Required action:
Whenever "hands" appears in a line, please copy that line from the data.

Source records
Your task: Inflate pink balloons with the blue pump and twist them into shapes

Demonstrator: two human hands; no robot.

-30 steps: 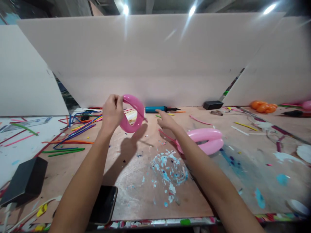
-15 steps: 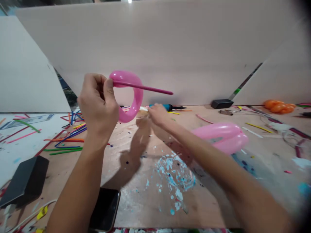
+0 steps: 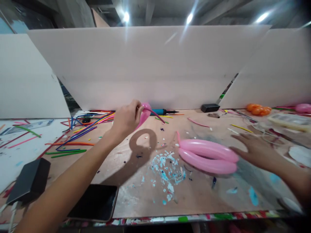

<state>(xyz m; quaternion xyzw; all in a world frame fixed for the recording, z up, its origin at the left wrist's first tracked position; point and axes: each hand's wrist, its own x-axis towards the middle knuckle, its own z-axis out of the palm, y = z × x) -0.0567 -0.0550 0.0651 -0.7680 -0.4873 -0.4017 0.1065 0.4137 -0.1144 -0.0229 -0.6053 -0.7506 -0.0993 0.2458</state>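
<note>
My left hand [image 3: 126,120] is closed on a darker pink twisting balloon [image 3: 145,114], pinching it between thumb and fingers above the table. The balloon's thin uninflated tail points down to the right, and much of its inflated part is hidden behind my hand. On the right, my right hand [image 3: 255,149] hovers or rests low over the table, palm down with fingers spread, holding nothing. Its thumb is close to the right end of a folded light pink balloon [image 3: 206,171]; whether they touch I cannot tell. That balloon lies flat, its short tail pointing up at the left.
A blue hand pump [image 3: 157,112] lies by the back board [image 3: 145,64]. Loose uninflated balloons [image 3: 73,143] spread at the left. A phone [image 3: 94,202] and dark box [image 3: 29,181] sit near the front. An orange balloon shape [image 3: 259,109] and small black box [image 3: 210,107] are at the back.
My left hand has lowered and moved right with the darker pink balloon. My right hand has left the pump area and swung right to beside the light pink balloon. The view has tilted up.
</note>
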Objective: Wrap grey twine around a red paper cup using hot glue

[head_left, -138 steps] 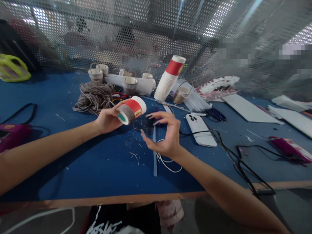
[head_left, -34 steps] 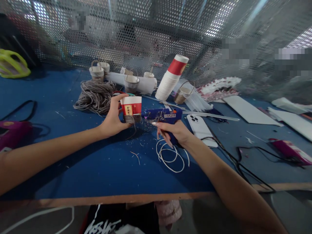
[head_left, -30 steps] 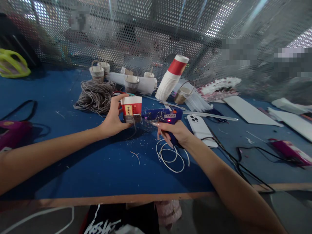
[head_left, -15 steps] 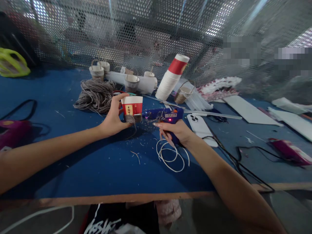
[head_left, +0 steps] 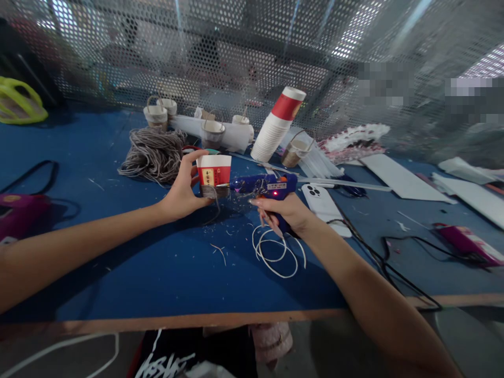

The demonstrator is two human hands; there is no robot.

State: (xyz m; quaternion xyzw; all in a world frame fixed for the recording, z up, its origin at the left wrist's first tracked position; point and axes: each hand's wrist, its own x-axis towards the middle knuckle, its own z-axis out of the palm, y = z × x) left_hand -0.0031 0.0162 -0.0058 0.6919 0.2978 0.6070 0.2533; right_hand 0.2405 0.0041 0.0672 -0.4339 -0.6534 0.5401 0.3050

Solution to this exercise:
Demonstrator: two human hands; no robot.
The demonstrator is two human hands; there is no robot.

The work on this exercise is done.